Polly, In 2009, I spent 5 days in ICU with sepsis, dehydration, acute kidney failure, and endstage liver disease, I was in and out of awareness. I was sometimes halfway aware of my surroundings, or activities around me (only if I was moved, or a sudden noise). I have a partial recollection of the people and of the procedures. But I had no context of time.
I as flown to Mayo Clinic and I have a vague recollection of being flown there. I spent 2 more weeks in hospital and for the first few days, I continued to be in and out of awareness.
Several weeks later, I asked my husband, who was with me the entire time, to explain to me what had occurred, I was shocked. So much had occurred that I didn’t even realize. I cried as I learnd how much worry I had caused for my family, and he cried as he told me about it. It was very painful for him to relive it. I kept asking over and over to get the details straight in my mind, because my memory seemed all jumbled and I kept forgetting what he told me. I still have questions like, "When did I get the feeding tube?" We don't now, but it was there when I got to Mayo.
As time passes it will get easier to accept. It is not as big of a concern to me, anymore. The pain has eased, I don't cry when I talk about it, memory gaps are filling in with other things. I also found some peace of mind by reviewing the medical records that wre postd on patient portal.
I know that this must hard for you to explain over and over. You could try writing down some things that happened so that he can see it in writing, that might be helpful. Jot down things ,anything as it comes to mind thoughout, ie - the various doctors, the nurse with the big red glasses, the colors of the room, the view outside the window.....

@polly08
Hi, Polly,
I am sorry that I did not respond yesterday, as I had planned. I am glad that I can do so today. 🙂

Because all of my body was affected by severe septic shock, there was a combination of factors that were of great help to me. For example, my nutrition was prescribed and monitored according to blood tests and other indicators while I was at Mayo.

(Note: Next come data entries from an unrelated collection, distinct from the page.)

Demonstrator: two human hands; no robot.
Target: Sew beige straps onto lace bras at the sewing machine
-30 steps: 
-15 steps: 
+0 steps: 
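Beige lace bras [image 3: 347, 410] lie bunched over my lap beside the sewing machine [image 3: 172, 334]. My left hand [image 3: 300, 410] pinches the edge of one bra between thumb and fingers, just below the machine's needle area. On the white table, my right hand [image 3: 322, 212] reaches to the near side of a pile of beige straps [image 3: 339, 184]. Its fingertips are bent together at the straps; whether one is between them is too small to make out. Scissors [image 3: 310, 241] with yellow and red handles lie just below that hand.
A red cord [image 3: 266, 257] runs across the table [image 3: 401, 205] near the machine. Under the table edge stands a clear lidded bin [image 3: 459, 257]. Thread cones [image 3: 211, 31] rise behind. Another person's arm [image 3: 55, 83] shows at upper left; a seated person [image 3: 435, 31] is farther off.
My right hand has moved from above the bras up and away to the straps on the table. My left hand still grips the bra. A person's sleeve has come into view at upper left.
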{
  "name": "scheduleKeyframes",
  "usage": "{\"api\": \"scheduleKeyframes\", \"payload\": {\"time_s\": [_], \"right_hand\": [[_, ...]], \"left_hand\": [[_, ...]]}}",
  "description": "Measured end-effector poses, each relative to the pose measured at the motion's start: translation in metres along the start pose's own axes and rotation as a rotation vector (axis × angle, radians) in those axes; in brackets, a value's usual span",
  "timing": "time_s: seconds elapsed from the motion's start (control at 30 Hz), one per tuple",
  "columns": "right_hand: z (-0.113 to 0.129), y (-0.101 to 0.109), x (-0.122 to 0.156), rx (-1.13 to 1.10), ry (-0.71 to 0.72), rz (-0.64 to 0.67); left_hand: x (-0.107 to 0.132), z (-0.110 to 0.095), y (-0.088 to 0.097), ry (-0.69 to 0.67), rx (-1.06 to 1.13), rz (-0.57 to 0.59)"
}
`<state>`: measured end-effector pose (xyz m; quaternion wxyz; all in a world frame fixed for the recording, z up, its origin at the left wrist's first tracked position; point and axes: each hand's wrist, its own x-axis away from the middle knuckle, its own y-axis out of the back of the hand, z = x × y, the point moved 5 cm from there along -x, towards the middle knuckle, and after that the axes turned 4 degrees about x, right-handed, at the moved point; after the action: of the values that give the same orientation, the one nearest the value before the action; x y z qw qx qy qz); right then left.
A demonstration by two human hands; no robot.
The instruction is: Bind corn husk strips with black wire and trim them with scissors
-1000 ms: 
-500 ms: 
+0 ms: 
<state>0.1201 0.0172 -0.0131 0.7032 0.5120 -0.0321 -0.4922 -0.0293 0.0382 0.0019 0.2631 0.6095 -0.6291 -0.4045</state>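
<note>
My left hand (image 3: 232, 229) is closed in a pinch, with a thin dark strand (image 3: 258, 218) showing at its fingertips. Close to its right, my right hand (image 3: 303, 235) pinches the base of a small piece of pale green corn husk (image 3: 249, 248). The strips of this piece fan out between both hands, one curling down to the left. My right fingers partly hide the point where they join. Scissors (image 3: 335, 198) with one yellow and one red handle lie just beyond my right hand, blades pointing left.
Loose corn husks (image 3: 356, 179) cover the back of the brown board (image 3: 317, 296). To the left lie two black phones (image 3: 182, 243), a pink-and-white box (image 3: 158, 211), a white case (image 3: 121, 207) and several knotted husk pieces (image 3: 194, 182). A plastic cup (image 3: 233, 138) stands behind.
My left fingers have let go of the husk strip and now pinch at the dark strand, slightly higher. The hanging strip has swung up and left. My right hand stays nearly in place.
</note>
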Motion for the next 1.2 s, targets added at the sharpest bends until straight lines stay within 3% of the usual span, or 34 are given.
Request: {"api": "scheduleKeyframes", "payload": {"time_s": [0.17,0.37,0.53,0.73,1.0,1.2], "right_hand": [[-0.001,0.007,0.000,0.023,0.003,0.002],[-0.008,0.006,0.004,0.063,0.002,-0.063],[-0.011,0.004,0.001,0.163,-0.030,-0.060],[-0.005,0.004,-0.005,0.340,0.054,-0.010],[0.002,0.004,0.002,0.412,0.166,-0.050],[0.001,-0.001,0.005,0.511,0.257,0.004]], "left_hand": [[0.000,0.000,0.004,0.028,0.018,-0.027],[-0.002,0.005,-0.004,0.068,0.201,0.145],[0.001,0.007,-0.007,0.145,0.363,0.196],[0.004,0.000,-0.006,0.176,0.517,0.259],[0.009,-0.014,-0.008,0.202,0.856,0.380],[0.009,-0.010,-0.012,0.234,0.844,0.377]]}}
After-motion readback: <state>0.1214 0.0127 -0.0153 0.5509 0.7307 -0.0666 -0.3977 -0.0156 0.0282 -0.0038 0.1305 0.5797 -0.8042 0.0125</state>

To answer your question about the most important part of my recovery, I would say it was physical therapy, which was started immediately at Mayo and continued for the six weeks that I was there; plus for the month that I was at the nursing home; and during the six weeks that I received home-healthcare. I indicate physical therapy as significant because it not only made it possible for me to use my body, but also it raised my self-esteem and gave me hope. I eventually regained my physical independence.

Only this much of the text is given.